并非虚无,而是某种更加浓稠、厚重、仿佛拥有实体和温度的黑暗。它包裹着、挤压着、渗透着每一寸皮肤,每一个毛孔,甚至……是意识的每一个角落。没有方向,没有声音,没有时间的流逝感,只有一种永恒的、令人窒息的、仿佛沉溺在深海最底处的、绝对的静滞。

林澈感觉自己像是一粒被投入熔炉的尘埃,在无边的黑暗与混乱的能量乱流中,被撕扯、研磨、分解、重组了无数次。前一瞬,是无边炽白光芒的净化与灼烧;下一瞬,是“祖煞”之力狂暴的反扑与吞噬;再一瞬,是两种力量在他体内碰撞、湮灭、产生的、仿佛要将灵魂都炸成粉末的剧痛;然后,便是这无尽的、仿佛永无止境的、黑暗的坠落。

意识,早已支离破碎。属于“林澈”的、最后的、那点冰冷而执拗的恨意与不甘,如同风暴中的烛火,在无边痛苦和黑暗的冲刷下,摇摇欲坠,时明时灭。他感觉不到自己的身体,感觉不到左臂那熟悉的冰冷与僵硬,感觉不到胸口的闷痛,甚至……感觉不到“自己”的存在。仿佛,他已经与这黑暗,与这混乱的能量,彻底融为一体,成为了这永恒坠落的一部分。

就这样……结束了吗?

如同兀立格一样,彻底湮灭,归于虚无?

如同阿丹一样,燃烧殆尽,只余灰烬?

不……

还有仇……未报……

赵崇……铁剑城……阿依……巴特尔……

那几个破碎的、染血的、充满了冰冷恨意的名字,如同最后几枚楔子,死死地钉在那即将彻底涣散的意识碎片上,强行维持着“林澈”这个存在,没有彻底消散在这无边的黑暗之中。

坠落,仿佛持续了永恒,又仿佛只是一瞬。

突然——

“噗!”

一声轻微的、仿佛水泡破裂、又像是穿透了某种无形薄膜的声响。

紧接着,那包裹、挤压、渗透着一切的、浓稠厚重的黑暗,骤然消失!

取而代之的,是光。

并非鬼见愁那净化万物的炽白光芒,也非“祖煞”那冰冷暴戾的暗红光芒,而是一种……奇异、黯淡、却又异常清晰的、带着淡淡暗绿色调的、仿佛透过厚重琉璃过滤后的、天光。

同时,身体的感觉,如同潮水般,瞬间回归!

首先是沉重。难以言喻的、仿佛全身每一块骨骼、每一寸肌肉、每一滴血液,都被灌满了沉重水银般的、恐怖的重力!这重力,远超他所熟悉的世界,至少是数倍,甚至十数倍!仅仅只是“存在”于此,就让他感觉自己像是一只被无形巨手死死按在地面的虫子,连抬起一根手指,都需要耗尽全身的力气!

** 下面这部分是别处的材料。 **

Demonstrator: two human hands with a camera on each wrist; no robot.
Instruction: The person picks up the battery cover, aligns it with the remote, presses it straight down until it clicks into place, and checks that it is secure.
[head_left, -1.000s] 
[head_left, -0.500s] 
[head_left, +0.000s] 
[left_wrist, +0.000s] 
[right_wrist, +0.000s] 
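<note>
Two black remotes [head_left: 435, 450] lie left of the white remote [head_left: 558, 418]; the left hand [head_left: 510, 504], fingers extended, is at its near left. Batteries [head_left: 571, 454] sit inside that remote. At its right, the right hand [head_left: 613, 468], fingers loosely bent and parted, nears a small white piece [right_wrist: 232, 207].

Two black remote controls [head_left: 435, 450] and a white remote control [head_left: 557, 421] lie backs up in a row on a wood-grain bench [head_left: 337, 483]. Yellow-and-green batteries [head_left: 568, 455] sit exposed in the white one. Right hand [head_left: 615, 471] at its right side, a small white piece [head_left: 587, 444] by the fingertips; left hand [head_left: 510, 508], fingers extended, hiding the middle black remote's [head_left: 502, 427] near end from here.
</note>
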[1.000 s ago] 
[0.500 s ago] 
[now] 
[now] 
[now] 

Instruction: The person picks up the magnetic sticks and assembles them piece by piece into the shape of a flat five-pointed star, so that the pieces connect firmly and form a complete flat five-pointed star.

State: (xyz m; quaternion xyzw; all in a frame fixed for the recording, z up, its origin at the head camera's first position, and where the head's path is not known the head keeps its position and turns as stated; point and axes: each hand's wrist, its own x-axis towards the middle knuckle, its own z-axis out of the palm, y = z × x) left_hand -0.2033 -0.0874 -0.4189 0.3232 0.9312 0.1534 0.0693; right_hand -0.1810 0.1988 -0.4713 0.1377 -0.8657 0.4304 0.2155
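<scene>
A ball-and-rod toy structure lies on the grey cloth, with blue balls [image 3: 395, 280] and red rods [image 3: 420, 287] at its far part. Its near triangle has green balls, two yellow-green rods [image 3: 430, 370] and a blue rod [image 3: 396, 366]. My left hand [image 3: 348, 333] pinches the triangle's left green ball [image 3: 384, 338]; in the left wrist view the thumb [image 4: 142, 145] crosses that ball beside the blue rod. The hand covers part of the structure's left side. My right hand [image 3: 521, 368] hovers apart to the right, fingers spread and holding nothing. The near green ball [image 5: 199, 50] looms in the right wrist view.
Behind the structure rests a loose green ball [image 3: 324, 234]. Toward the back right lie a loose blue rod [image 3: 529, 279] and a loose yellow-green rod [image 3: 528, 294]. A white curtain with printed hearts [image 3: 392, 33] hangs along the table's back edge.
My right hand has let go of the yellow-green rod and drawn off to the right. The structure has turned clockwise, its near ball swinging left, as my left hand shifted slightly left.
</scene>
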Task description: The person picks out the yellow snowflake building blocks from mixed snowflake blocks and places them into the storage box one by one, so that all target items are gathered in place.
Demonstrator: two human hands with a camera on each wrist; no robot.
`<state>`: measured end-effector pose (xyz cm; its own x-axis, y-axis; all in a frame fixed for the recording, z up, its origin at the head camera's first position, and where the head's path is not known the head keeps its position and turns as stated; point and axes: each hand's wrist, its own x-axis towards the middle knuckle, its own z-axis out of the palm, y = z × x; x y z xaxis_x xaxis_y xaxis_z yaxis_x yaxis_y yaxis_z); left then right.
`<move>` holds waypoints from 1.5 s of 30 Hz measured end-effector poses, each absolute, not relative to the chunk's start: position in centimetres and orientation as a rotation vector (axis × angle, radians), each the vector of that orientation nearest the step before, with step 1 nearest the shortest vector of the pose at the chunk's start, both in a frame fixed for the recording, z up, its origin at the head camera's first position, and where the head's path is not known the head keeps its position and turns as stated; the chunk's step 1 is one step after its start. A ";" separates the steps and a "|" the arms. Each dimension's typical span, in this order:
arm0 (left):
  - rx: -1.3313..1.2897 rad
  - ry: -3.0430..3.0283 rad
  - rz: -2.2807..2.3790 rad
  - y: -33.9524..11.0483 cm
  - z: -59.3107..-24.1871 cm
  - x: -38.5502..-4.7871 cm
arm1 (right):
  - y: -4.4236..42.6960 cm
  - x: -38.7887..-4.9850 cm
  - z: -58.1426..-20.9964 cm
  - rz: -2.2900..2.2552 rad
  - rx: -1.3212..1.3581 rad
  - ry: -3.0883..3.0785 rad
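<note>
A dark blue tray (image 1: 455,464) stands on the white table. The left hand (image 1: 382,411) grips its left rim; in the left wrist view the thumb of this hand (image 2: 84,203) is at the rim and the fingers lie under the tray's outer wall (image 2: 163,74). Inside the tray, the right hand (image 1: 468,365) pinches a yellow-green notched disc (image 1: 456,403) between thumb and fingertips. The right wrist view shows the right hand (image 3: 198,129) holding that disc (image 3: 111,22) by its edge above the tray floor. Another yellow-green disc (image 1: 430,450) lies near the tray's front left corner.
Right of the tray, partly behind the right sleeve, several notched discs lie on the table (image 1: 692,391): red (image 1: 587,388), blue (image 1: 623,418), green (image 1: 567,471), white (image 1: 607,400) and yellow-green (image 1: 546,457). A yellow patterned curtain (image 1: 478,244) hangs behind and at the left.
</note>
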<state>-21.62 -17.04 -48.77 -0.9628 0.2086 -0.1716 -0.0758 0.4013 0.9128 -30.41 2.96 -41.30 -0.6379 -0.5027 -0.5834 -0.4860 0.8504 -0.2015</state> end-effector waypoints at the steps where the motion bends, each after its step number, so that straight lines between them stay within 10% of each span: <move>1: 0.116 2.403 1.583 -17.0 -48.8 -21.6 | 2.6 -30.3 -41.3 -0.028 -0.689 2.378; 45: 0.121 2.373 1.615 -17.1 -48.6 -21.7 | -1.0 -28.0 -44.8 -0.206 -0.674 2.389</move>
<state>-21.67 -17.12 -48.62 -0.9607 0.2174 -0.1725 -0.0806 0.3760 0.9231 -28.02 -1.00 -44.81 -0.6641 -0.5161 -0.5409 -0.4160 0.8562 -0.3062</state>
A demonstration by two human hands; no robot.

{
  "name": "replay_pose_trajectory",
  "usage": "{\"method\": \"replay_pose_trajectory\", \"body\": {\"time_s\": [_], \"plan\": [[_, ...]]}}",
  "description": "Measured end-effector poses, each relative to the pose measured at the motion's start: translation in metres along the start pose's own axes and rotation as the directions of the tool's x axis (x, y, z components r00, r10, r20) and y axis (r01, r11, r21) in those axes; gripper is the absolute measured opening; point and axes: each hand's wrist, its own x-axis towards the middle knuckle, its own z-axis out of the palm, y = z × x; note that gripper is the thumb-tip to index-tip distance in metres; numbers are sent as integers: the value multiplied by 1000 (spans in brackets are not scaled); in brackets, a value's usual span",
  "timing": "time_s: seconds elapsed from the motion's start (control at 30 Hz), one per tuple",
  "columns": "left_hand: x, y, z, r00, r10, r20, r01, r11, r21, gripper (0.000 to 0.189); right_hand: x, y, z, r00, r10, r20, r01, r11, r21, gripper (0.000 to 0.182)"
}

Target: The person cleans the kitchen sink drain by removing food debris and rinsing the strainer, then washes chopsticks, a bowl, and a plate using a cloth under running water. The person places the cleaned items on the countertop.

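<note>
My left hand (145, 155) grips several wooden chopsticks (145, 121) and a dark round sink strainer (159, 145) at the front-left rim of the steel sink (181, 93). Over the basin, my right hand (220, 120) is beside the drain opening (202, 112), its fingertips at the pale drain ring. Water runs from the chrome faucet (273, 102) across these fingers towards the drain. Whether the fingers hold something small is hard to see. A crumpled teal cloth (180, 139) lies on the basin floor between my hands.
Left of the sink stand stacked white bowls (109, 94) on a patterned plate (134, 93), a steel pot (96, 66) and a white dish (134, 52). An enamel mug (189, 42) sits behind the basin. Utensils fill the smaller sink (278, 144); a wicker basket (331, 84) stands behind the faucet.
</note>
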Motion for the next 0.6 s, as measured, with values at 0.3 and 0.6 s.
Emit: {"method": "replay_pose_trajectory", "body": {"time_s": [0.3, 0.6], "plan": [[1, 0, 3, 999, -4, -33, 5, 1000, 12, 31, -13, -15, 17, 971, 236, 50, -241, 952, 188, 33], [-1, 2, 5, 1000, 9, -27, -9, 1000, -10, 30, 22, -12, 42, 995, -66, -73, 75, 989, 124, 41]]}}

然后是剧痛。那并非之前力量对抗带来的、源自灵魂深处的痛苦,而是实实在在的、物理层面的、身体几乎要在这恐怖重力下彻底崩溃、解体的剧痛!骨骼发出不堪重负的呻吟,肌肉纤维仿佛在寸寸撕裂,内脏被挤压得移位,他甚至能清晰地听到自己心脏在重压下疯狂、却又异常缓慢、艰难跳动的、沉闷如擂鼓般的“咚、咚”声!每一次心跳,都带来一阵撕心裂肺的闷痛!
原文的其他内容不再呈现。